The decision of January 11, 2019 caused lots of media attention. The EUIPO (European Union Intellectual Property Office) granted the application for revocation by a competitor relating to the EU trademark “BIG MAC” (Case no. 14 788 C). The reason: McDonald’s failed to sufficiently prove genuine use of the trademark. While this is difficult for outsiders to understand, it shows the strict requirements that the Office places on the type and scope of proof of genuine use.

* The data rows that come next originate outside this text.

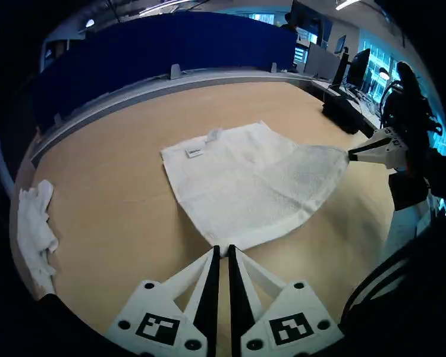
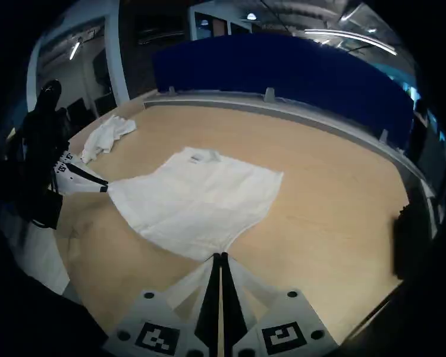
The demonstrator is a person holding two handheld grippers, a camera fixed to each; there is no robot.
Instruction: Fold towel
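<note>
White towel (image 1: 247, 184) is being held spread at the middle of the bench (image 1: 116, 196), its far edge w/ the small label (image 1: 194, 153) lying flat on the wood. One near corner is being pinched by the L gripper (image 1: 223, 249), fingers narrowed to a slit on the cloth. The other near corner is being pinched the same way by the R gripper (image 2: 221, 256), fingers nearly touching. The near edge is being stretched btwn the two. Bare wood is being left open all round the towel, toward the blue partition (image 1: 163, 47) at the back and toward a crumpled white cloth (image 1: 35, 232) lying well apart by the bench's edge.
</note>
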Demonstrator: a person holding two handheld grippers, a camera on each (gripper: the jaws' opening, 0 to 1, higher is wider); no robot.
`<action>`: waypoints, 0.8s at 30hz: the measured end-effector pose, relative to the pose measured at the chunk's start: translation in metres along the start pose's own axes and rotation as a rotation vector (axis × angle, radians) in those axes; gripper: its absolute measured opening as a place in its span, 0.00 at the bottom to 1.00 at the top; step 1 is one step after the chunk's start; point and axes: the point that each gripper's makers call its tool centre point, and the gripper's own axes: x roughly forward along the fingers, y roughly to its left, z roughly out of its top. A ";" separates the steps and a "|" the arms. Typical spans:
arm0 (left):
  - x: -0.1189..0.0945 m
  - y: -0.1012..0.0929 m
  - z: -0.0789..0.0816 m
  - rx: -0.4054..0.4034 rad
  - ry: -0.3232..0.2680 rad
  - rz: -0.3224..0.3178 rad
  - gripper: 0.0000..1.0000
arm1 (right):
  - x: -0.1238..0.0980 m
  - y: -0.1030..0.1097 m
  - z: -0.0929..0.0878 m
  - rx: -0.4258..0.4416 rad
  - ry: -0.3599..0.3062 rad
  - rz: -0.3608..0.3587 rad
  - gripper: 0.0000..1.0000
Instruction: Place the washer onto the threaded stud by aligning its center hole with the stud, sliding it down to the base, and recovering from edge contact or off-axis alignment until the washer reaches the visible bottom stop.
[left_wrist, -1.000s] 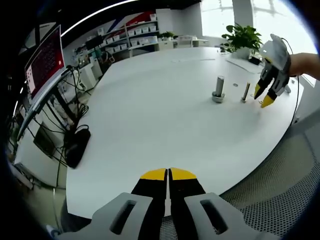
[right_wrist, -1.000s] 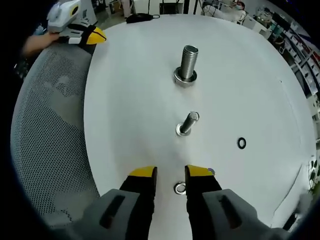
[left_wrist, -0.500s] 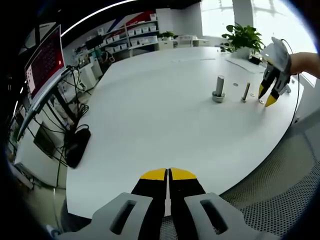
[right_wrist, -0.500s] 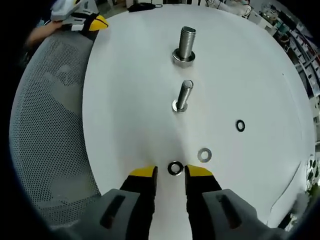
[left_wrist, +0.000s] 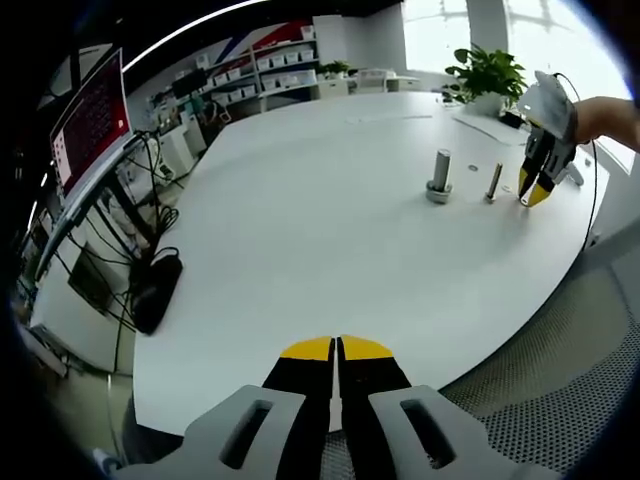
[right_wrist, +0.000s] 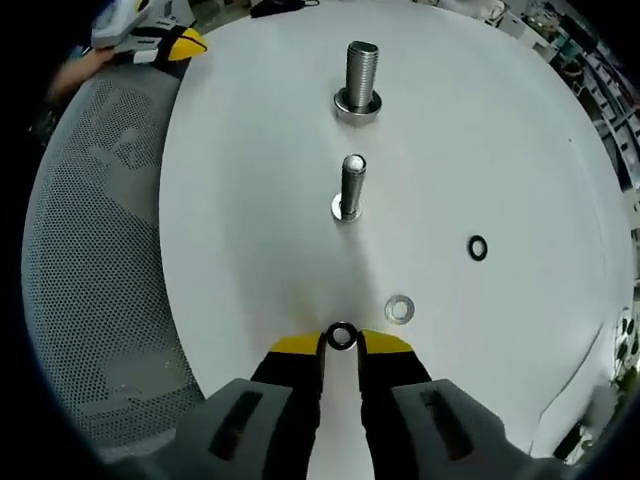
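Right gripper view: the right gripper (right_wrist: 341, 345) points down at a round white desk (right_wrist: 250, 200), its yellow-tipped fingers (right_wrist: 297, 347) drawn narrow around a small dark washer (right_wrist: 341, 336) that sits at their tips. The washer appears pinched by its rim, though whether it is lifted clear of the desk or touching it cannot be told. Just to the right of it a silver washer (right_wrist: 400, 309) lies flat, and farther right a second dark ring (right_wrist: 477, 247) lies well apart. Straight ahead, farther from the gripper, a slim bolt (right_wrist: 349, 188) stands upright on its head, threads pointing up, and beyond it a thicker threaded stud (right_wrist: 360, 78) rises from a wide base. The two stand in line with the fingers, which likely makes a straight carry forward easy. Gripping by the edge leaves the centre hole free, as it must be to drop over the threads. At the far left desk edge the left gripper (right_wrist: 160, 42) is parked, out of the way. In the left gripper view its own fingers (left_wrist: 310, 362) are pressed together with nothing between them, hovering at the near edge of the desk, while across the desk the right gripper reaches down beside the two upright fasteners.
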 end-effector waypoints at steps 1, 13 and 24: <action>0.000 0.000 0.000 -0.001 0.001 0.000 0.00 | 0.000 0.000 0.000 0.000 0.006 -0.003 0.15; 0.000 -0.001 -0.001 -0.001 0.006 0.002 0.00 | 0.000 -0.002 -0.002 0.053 0.022 -0.025 0.14; 0.000 0.000 -0.003 0.000 0.018 0.007 0.00 | 0.000 -0.001 -0.002 0.067 0.002 -0.057 0.15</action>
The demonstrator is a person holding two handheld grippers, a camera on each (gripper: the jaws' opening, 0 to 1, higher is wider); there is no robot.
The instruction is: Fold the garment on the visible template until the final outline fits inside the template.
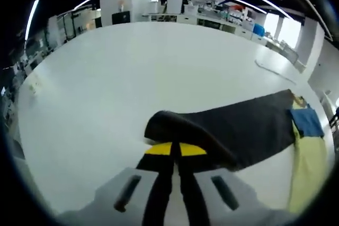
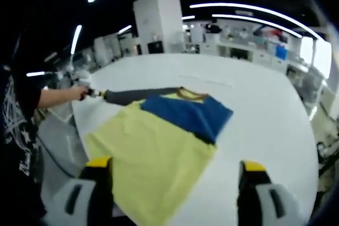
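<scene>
A garment with a yellow body (image 2: 148, 152), a blue chest panel (image 2: 188, 112) and a dark grey sleeve (image 2: 140, 95) lies flat on the white table (image 2: 265, 109). The sleeve (image 1: 233, 125) stretches out from the garment's yellow and blue parts (image 1: 306, 130) at the right edge. My left gripper (image 1: 175, 150) is shut on the sleeve's end, whose cloth bunches over the yellow jaw tips. That same left gripper (image 2: 92, 93) appears at the sleeve's far end, held by a person's hand. My right gripper (image 2: 176, 165) stands wide open above the yellow body with nothing in it.
A thin pale line (image 1: 273, 70) lies on the table beyond the garment. The person's arm and dark shirt (image 2: 18, 125) are at the table's left edge. Benches and shelves with equipment (image 2: 243, 41) stand beyond the table, with a white pillar (image 2: 159, 22).
</scene>
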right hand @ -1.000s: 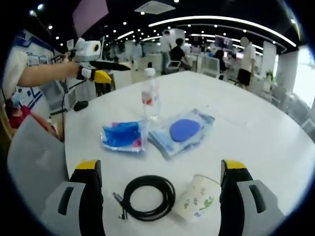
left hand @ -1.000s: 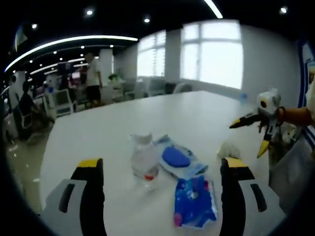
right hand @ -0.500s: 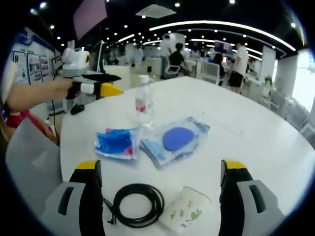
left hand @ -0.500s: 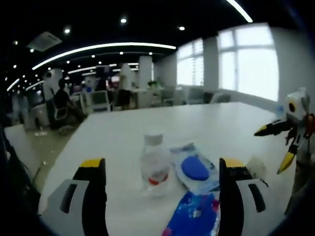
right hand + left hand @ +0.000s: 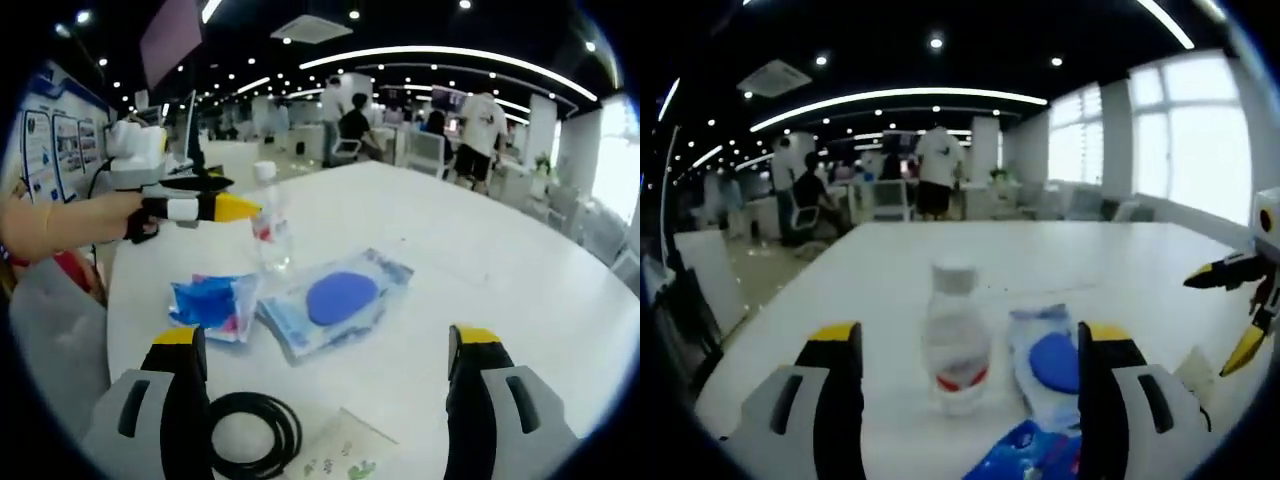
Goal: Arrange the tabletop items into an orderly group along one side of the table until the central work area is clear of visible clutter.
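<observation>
On the white table (image 5: 470, 250), a clear water bottle (image 5: 956, 340) stands upright straight ahead of the left claw (image 5: 965, 350), between the lines of its wide-apart jaws and not touched by them. A clear packet with a blue pad (image 5: 1048, 358) lies just right of the bottle, and a blue-and-pink packet (image 5: 1035, 458) sits nearer, low between the jaws.

In the right gripper view, a hand (image 5: 60, 225) holds the left claw level beside the bottle. The right claw (image 5: 325, 350) is also spread wide, empty; a coiled black cable (image 5: 250, 435) and a tipped paper cup (image 5: 340, 458) lie between its jaws. The labels are too blurred to read.
</observation>
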Motion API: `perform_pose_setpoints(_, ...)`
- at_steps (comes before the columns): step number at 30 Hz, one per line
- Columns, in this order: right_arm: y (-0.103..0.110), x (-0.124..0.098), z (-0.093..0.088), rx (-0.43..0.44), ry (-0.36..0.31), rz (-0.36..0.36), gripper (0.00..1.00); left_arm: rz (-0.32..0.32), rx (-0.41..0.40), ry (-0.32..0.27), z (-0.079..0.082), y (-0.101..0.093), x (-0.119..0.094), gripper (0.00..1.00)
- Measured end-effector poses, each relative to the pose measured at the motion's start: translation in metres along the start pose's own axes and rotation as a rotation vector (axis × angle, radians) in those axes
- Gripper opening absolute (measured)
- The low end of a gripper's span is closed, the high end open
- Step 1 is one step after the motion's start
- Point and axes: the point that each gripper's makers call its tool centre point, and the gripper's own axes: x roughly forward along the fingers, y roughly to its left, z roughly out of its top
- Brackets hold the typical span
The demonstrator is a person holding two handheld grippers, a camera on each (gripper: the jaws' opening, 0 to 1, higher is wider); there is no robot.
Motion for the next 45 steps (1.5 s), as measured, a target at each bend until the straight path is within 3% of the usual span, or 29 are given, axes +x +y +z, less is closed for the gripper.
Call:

Upon expiry of five years after registration, an application for revocation of a trademark on grounds of non-use may be filed with the EUIPO by any third party. The evidence must cumulatively prove the place, time, extent, and manner of use. McDonald’s merely submitted affidavits signed by company representatives detailing sales figures for burgers under use of the BIG MAC trademark, as well as samples of advertising material and packaging. Despite the declaration of millions in sales, the Office deemed this evidence alone insufficient to prove genuine use. While written submissions by the proprietor are admissible as evidence, they hold lower evidential value because of the trademark proprietor’s own interest, so that they would have to be supported by other (more objective) evidence.
Nonetheless, we will not be eating Big Macs from other burger chains in the near future: McDonald’s will certainly attempt to obtain the admission of additional evidence in the appeal proceedings and owns numerous national “BIG MAC” word marks in addition to the challenged EU trademark.
In order to provide evidence of genuine use, in addition to affidavits submitted by the trademark proprietor, invoices or similar, objective proof of sales under use of the trademark must always be submitted, such as press releases or market studies, or statements by third parties such as customers or franchisees.